Answer:approximately 115.33 grams of H2O are needed to react with 3.20 moles of CaC2 in the given reaction.
Explanation:To determine how many grams of H2O are needed to react with 3.20 moles of CaC2 in the given reaction, we can use stoichiometry and the molar ratios between CaC2 and H2O in the balanced chemical equation.
First, let's write down the balanced chemical equation:
CaC2 (s) + 2H2O (l) -> C2H2 (g) + Ca(OH)2 (aq)
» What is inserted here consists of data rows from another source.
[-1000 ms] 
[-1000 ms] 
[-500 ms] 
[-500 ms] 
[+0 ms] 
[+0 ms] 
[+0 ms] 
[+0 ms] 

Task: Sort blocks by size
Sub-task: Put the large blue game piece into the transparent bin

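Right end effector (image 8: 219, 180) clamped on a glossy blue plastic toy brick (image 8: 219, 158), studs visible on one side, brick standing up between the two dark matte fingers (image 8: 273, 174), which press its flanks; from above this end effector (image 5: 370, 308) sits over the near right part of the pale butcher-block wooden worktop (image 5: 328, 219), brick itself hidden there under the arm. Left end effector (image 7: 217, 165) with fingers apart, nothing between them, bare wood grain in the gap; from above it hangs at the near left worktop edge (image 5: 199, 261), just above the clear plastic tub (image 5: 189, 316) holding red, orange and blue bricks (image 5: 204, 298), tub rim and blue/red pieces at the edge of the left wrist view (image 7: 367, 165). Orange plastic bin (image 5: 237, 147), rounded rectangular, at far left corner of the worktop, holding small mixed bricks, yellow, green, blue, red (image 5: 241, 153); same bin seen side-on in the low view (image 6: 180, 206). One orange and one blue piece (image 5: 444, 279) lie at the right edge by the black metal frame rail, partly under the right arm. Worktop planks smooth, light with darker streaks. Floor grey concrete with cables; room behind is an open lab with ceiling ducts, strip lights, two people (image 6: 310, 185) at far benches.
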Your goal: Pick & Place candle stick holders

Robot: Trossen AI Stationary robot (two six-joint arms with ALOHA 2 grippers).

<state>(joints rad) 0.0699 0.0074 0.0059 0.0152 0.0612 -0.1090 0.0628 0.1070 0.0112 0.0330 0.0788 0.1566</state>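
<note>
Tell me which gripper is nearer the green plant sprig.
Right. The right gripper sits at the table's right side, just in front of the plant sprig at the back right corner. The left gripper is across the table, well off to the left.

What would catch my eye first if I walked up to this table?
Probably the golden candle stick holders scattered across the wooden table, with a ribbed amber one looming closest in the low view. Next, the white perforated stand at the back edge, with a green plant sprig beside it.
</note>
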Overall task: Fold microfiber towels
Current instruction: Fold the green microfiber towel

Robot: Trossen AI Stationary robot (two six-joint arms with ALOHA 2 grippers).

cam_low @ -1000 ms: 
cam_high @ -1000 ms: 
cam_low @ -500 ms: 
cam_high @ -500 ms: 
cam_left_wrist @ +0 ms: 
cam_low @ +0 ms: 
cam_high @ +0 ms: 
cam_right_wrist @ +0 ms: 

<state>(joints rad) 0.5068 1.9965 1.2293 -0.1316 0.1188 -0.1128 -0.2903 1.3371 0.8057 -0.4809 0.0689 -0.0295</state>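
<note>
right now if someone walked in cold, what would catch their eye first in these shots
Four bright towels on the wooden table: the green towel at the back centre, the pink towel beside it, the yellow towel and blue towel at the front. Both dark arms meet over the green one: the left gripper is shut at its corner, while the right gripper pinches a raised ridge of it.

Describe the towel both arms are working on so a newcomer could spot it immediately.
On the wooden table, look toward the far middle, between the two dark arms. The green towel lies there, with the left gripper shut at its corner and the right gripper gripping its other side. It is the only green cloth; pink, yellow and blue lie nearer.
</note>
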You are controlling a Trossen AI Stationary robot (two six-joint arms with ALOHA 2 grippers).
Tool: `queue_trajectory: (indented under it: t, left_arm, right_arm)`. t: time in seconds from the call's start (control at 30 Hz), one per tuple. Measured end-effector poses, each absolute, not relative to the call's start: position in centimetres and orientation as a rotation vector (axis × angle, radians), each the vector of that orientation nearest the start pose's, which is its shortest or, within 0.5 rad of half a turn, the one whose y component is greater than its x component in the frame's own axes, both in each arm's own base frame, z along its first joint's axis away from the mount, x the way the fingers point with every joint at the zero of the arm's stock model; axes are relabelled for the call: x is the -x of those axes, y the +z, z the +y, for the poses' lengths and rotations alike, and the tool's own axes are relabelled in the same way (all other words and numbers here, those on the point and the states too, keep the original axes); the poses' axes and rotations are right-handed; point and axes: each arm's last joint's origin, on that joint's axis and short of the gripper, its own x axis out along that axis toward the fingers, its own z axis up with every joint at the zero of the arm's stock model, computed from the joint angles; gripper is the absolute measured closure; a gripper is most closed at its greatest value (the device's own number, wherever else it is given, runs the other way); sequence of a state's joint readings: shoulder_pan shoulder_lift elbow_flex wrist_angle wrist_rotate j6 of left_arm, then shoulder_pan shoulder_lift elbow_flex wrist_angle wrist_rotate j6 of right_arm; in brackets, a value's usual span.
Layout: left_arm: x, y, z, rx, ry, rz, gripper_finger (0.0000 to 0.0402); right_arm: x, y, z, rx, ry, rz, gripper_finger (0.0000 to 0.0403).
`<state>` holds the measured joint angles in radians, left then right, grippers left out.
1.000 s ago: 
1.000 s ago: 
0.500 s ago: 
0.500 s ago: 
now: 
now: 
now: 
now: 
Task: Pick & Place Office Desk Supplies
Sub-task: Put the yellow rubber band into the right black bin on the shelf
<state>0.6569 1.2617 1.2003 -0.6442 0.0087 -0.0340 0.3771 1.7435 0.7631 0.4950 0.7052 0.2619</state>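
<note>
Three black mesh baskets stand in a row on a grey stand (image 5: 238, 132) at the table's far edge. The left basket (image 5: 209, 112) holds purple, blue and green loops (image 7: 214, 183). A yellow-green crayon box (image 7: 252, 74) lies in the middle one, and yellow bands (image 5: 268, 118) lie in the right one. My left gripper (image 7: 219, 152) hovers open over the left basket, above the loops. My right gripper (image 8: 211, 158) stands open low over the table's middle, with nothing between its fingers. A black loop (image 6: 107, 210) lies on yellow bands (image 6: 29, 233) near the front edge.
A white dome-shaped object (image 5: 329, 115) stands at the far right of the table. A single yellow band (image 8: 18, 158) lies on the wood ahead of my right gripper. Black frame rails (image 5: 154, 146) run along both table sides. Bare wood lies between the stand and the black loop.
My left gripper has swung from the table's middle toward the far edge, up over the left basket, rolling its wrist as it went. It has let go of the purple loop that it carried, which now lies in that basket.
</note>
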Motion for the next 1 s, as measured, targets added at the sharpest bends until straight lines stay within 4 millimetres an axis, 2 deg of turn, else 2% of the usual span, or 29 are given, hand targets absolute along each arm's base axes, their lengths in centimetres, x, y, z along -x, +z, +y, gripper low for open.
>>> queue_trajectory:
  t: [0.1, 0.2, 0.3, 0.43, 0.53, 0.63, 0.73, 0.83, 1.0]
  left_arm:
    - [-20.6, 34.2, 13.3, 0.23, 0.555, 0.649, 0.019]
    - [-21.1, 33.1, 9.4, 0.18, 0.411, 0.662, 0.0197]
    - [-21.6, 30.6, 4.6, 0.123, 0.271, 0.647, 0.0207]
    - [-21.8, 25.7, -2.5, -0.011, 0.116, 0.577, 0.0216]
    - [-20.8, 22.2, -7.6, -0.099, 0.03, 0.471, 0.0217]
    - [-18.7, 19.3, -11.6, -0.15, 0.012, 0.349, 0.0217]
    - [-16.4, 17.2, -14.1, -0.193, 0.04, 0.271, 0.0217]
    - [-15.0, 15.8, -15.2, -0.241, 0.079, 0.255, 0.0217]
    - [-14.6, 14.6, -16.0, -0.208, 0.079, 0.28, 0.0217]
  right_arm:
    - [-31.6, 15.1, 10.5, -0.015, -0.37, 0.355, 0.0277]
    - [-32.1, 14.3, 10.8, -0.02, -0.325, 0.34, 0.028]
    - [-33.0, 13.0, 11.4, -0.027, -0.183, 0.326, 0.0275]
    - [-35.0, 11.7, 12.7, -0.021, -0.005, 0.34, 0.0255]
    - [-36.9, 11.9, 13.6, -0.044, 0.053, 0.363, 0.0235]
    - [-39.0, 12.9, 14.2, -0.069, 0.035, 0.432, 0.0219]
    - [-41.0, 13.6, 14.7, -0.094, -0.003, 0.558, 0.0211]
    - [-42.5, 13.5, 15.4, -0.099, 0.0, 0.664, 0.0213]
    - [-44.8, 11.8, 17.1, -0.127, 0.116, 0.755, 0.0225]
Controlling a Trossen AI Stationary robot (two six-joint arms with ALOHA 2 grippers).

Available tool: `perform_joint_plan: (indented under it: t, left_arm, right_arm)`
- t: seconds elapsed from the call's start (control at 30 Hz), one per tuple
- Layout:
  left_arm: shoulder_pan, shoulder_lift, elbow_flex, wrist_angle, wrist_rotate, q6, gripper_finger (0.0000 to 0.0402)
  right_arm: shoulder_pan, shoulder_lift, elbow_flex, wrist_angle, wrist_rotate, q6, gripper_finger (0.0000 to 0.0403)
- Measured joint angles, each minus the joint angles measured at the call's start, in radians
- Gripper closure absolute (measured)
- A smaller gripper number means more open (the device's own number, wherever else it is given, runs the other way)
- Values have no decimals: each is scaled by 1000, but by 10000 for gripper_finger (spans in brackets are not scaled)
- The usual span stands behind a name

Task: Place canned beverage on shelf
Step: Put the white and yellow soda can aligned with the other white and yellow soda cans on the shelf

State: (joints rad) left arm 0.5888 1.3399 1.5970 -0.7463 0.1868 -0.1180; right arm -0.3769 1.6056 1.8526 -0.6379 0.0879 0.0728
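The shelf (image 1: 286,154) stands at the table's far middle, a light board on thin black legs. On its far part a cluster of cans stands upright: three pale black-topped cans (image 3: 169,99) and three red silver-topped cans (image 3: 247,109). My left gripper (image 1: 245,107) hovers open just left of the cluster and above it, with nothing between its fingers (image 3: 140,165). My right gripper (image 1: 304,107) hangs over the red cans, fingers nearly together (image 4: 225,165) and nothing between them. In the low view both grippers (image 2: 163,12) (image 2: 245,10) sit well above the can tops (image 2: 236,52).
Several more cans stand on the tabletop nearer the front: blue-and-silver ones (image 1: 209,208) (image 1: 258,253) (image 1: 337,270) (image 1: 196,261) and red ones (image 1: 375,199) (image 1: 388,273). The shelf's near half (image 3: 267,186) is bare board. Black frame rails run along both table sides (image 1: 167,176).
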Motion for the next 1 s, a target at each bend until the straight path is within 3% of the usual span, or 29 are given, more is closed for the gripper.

From the balanced equation, we can see that 1 mole of CaC2 reacts with 2 moles of H2O.
Now, let's use this information to calculate the moles of H2O required to react with 3.20 moles of CaC2:
Moles of H2O = (3.20 moles CaC2) * (2 moles H2O / 1 mole CaC2)
Moles of H2O = 3.20 moles * 2
Moles of H2O = 6.40 moles
Now that we know we need 6.40 moles of H2O, we can calculate the grams of H2O needed using the molar mass of H2O:
Molar mass of H2O = 2(1.01 g/mol) + 16.00 g/mol = 2.02 g/mol + 16.00 g/mol = 18.02 g/mol
Now, calculate the grams of H2O:
Grams of H2O = (6.40 moles) * (18.02 g/mol)
Grams of H2O ≈ 115.33 grams
So, approximately 115.33 grams of H2O are needed to react with 3.20 moles of CaC2 in the given reaction.